When we were restoring the many hundreds of small arms in the castles the final process was to blue or bronze their metal work depending on which was authentic. We did not turn to a bottle of instant blueing supplied from the US. Instead we dug out the original recipe from the 1860-1870s or possibly the 1880s, procured the chemicals and reconstituted the original mixtures. We heated them to the correct temperature not by colour but consistently with a thermometer. Our bronzing and blueing set up was unique for the 21st Century, probably anywhere in the world.

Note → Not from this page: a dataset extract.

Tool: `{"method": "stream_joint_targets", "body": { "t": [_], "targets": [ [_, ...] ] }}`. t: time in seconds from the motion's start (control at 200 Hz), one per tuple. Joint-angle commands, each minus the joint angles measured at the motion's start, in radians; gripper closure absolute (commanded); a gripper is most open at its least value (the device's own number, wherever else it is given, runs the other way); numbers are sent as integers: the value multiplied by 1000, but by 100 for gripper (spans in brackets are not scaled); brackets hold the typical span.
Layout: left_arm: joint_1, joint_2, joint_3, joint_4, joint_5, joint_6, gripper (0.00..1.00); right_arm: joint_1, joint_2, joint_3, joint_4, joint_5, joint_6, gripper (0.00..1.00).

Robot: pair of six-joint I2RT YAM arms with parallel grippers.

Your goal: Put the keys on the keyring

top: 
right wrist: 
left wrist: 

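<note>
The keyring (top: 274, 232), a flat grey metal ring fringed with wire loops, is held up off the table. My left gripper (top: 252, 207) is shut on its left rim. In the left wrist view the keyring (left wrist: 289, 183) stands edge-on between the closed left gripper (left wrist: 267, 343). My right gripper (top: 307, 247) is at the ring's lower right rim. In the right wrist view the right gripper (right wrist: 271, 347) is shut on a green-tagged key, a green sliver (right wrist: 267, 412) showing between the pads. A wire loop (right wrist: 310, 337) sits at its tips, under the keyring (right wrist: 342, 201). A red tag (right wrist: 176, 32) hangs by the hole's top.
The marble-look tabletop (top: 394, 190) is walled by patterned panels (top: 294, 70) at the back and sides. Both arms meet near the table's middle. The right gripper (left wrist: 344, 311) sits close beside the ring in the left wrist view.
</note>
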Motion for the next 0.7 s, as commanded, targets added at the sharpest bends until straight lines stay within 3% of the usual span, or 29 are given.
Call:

At Al Hazm castle we were assembling over three years some of the most interesting cannon in the country and one in particular with a corded exterior seemed to be unique. There was nothing like it any of the main collection catalogues anywhere. Indeed, when you cannot find its like in the Tower or in India you are beginning to flounder. So we removed a very small sample, where it could not be seen, and had it analysed at the University of London. The results revealed the copper in the cannon that hailed from Cyprus or eastern Oman. It would seem that we were looking at the only known example of an Omani made cannon, sadly though the breech was blown apart. Perhaps itself proof that there were itinerant founders, possibly from the other side of the Arabian Gulf. Perhaps also it proved that the corded design lacked breech strength. Anyway, our blacksmith accepted the challenge. We made a wooden pattern of the missing piece, sent it to Iron Brothers in Cornwall UK and they cast a replacement piece. Then our blacksmith superbly completed welding bronze to bronze breech, an almost impossible task! You can see it for yourself in Al Hazm.